▶ [ACTIVITY]: The output should consist solely of the line containing "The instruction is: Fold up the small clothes" and the lines that follow it through the end of the data below.

▶ [SUPPLIED DATA]:
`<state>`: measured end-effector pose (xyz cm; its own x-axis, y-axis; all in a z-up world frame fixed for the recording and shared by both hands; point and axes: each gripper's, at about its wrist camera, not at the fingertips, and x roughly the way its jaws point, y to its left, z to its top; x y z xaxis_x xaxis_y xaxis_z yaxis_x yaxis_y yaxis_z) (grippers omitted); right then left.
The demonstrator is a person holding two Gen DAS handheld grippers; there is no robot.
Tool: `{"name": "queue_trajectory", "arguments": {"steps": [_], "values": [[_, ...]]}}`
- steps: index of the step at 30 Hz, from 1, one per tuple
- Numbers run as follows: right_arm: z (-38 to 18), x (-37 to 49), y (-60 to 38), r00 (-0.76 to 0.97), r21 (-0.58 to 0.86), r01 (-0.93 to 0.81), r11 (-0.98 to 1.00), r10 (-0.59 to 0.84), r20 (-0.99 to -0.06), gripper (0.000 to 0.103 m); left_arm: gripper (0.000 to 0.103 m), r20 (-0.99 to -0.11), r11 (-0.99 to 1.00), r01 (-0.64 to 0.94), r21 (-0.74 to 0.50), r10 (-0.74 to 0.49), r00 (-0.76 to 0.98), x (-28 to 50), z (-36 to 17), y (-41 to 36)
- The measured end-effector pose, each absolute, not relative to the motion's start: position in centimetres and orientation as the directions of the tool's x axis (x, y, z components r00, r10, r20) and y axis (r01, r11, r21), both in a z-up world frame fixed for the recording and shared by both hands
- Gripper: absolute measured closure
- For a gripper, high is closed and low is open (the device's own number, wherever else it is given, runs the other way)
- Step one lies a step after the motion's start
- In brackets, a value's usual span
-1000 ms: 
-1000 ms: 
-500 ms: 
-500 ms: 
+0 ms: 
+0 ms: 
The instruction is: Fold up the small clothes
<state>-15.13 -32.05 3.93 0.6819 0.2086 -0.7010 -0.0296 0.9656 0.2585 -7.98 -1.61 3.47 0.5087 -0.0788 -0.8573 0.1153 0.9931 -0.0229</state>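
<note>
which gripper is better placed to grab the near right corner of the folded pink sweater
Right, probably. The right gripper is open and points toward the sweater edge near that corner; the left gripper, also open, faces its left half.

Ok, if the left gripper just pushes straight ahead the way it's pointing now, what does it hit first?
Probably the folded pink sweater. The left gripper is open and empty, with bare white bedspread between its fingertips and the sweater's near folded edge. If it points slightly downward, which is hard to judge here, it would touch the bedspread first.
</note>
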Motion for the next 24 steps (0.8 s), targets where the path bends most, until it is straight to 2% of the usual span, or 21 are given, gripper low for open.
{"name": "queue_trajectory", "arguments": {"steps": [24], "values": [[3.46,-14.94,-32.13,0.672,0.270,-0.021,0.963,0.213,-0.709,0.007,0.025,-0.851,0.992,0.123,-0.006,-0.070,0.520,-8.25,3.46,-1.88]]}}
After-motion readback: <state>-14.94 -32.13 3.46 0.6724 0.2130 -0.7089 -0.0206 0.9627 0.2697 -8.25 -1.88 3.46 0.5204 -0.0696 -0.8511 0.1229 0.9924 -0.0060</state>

▶ [RESPONSE]:
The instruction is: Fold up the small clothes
<state>-15.13 -32.05 3.93 0.6819 0.2086 -0.7010 -0.0296 0.9656 0.2585 -7.98 -1.61 3.47 0.5087 -0.0788 -0.8573 0.1153 0.9931 -0.0229</state>
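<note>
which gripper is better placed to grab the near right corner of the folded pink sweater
Right, probably. The right gripper is open and points toward the sweater edge near that corner; the left gripper, also open, faces its left half.

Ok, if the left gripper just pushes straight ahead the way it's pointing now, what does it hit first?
Probably the folded pink sweater. The left gripper is open and empty, with bare white bedspread between its fingertips and the sweater's near folded edge. If it points slightly downward, which is hard to judge here, it would touch the bedspread first.
</note>
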Motion for the next 24 steps (0.8 s), targets where the path bends most, until it is straight to 2% of the usual span, or 21 are given, gripper low for open.
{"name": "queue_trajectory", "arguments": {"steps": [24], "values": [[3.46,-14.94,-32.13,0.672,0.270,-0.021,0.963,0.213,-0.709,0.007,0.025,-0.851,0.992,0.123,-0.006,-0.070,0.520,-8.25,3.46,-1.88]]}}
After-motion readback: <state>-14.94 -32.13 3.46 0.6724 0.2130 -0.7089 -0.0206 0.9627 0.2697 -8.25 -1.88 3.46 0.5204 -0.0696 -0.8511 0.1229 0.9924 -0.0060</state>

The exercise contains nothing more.